What is at stake here is the very meaning of human agency, the meaning of being at-work in the world, being at-work as myself, and being at-work in a humanly excellent way. To clarify this claim, we must consider several aspects of human activity and human agency. Before doing so, we must first address the matter of competition and its significance for the things we do.

1. The Meaning of Competition.

We have already noted, in the discussion of coercion and constraint, the distortions that social pressures to get ahead introduce into athletics and other human activities. Yet unlike many of our activities-such as learning, doctoring, or even governing-athletics are intrinsically competitive. They involve a contest of single opponents or opposing teams, matching their talents against one another and seeking on that day or in this event to be better than the rest (or better than the best). Sometimes competition is friendly, a playful meeting of fellows who take pleasure in each other's achievements. Sometimes competition is fierce, mixed with a desire not only to see oneself victorious but to see one's opponent roundly defeated. Most often, competition mixes the friendly and the fierce: good friends are often rivals on the playing field, and bitter opponents often have a deep respect for one another as being worthy foes, demanding and evincing one's own best efforts.

But not all human activity, as we have noted, is intrinsically competitive and rivalrous. Consider, as a comparison to human sport, the activity of making music. It is certainly the case that musicians sometimes compete with one another: for first chair in the orchestra, for record contracts, for prizes and public esteem. But strictly speaking, when engaged in these rivalries they are not at work making music. Indeed, it seems misguided to say that music is in its essence a competitive activity-in the way Olympic running and professional chess are intrinsically competitive activities. When the string quartet or the symphony orchestra makes music, it has no opponent against whom it is competing. Moreover, no musician's performance or excellence can be "measured" in the same way as the shot-putter's or the runner's when he or she breaks a world record. To be sure, we can judge some musical performances as clearly better than others, and individuals strive to become better musicians than they were before. But the many forms of musical excellence seem to belie final comparative judgments about better and worse: two individuals can play the same sonata or sing the same song very differently but both excellently, each capturing something essential but something different in the music. Runners in the same race may run differently-with different styles, each embodying a different form of excellent running-but in the end we can say, at least in a given race, who is the "best."

And yet, even those activities that are intrinsically competitive, such as sports, are not simply competitive in their essence. The dignity of athletic activity is not defined only by winners and losers, faster and slower times, old records and new. Competition can sometimes blind us to the fact that it is not simply the separable, measurable, and comparative result that makes a performance excellent-but who is performing and how. The word "superior" itself captures this dichotomy, meaning both "better than one's competitor" but also denoting a performance or activity that is simply outstanding in itself. Excellent running seems to have a meaning-the human body in action, the grace and rhythm of the moving human form, the striving and exertion of the aspiring human runner-that is separable from competition, even when the runner is running competitively. Even in the most competitive activities, the deepest meaning may not be honorable victory, or beating one's best human opponents in a worthy way, but rather the human agent at-work in the world-especially the lived experience, for both the spectator and doer, of a humanly cultivated gift, excellently-at-work.

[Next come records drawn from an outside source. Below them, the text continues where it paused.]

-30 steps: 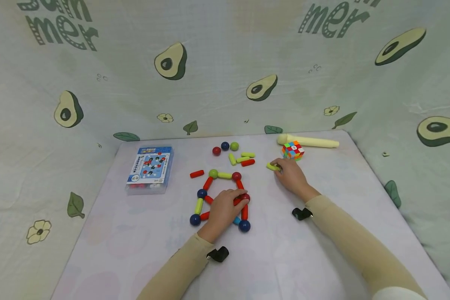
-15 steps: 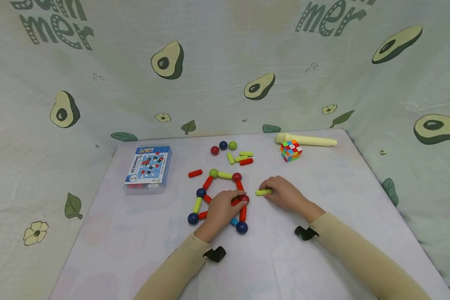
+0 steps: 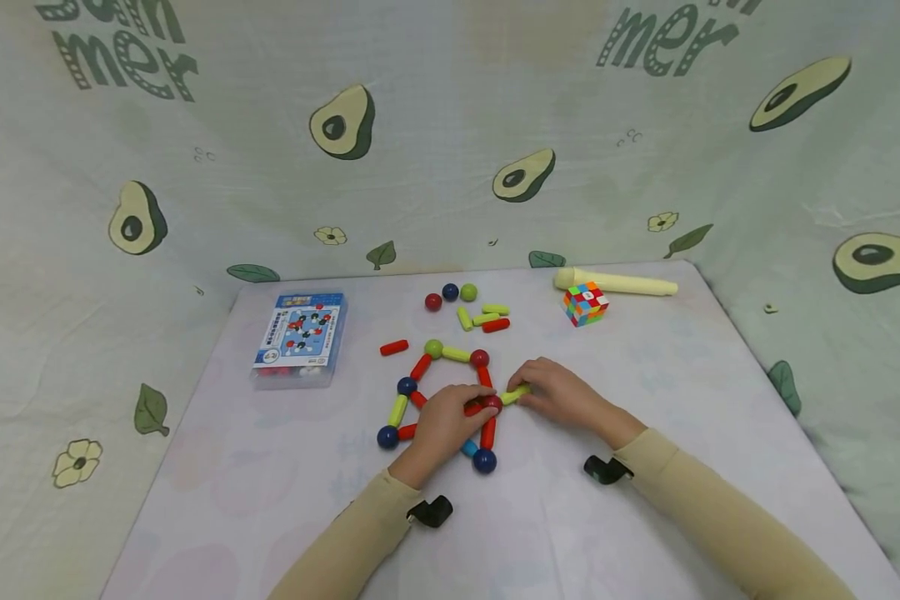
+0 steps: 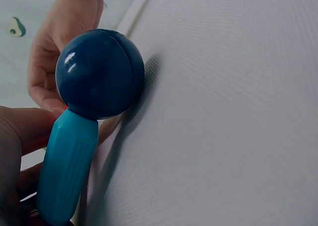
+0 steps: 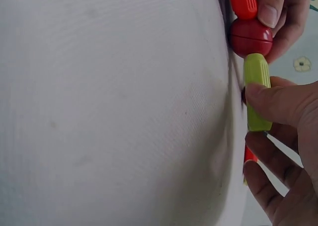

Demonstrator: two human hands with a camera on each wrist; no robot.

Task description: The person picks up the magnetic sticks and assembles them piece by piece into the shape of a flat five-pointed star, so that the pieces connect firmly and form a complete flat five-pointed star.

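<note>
My left hand (image 3: pixel 442 421) pinches the dark red ball (image 3: pixel 492 405) on the right side of a frame of balls and rods lying on the table. Between my right thumb and fingers is a yellow-green rod (image 5: pixel 257 69); its end meets that red ball in the right wrist view. My right hand (image 3: pixel 562 398) stays just right of the frame. Other corners carry a green ball (image 3: pixel 433 348), a second red ball (image 3: pixel 479 357) and several navy balls (image 3: pixel 484 461). A light blue rod (image 4: pixel 67 166) joins a navy ball close below my left hand, which hides the frame's middle.
Loose balls (image 3: pixel 450 292) and several short rods (image 3: pixel 486 319) lie behind the frame, with a single red rod (image 3: pixel 394 347) to its left. A clear plastic box (image 3: pixel 300 340) sits at back left. At back right are a puzzle cube (image 3: pixel 586 304) and a pale yellow microphone-shaped stick (image 3: pixel 622 283).
My right hand has brought the yellow-green rod from beside the cube forward and left, up to the red ball. My left hand keeps its hold; the frame has shifted slightly.
</note>
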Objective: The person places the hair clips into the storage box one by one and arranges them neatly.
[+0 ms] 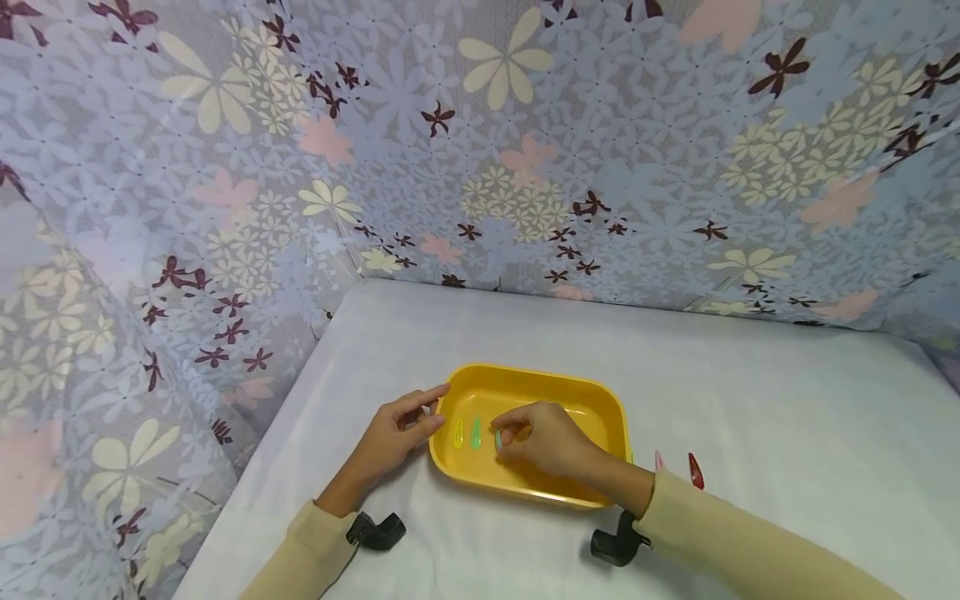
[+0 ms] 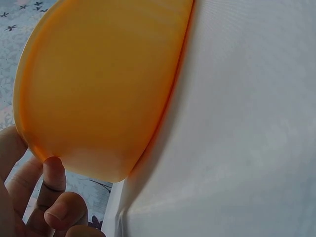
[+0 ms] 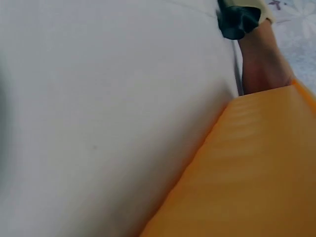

2. The Relationship between Doer and Deed.

This leads us to the second consideration: the relationship between the doer and the deed, or between the human agent and the human activities he or she engages in. As said above, the dignity of human sport (or any other human activity) is determined not simply or predominantly by the measured and separate result, but also by who achieves it and how. Seen not as a detachable deed but as an activity of an agent, athletic performance depends on both the doing of a deed and the identity of the doer. The purpose of competitive running, for example, is to cover the set distance as quickly as possible. But this is only part of the story. The man on roller skates moves more quickly than the runner. But he obviously engages in a different activity-moving quickly, but not running-and thus should be judged according to a different standard. (Just because we have invented roller skates, cars, and airplanes-all faster ways of moving-does not mean we have stopped competing in running.)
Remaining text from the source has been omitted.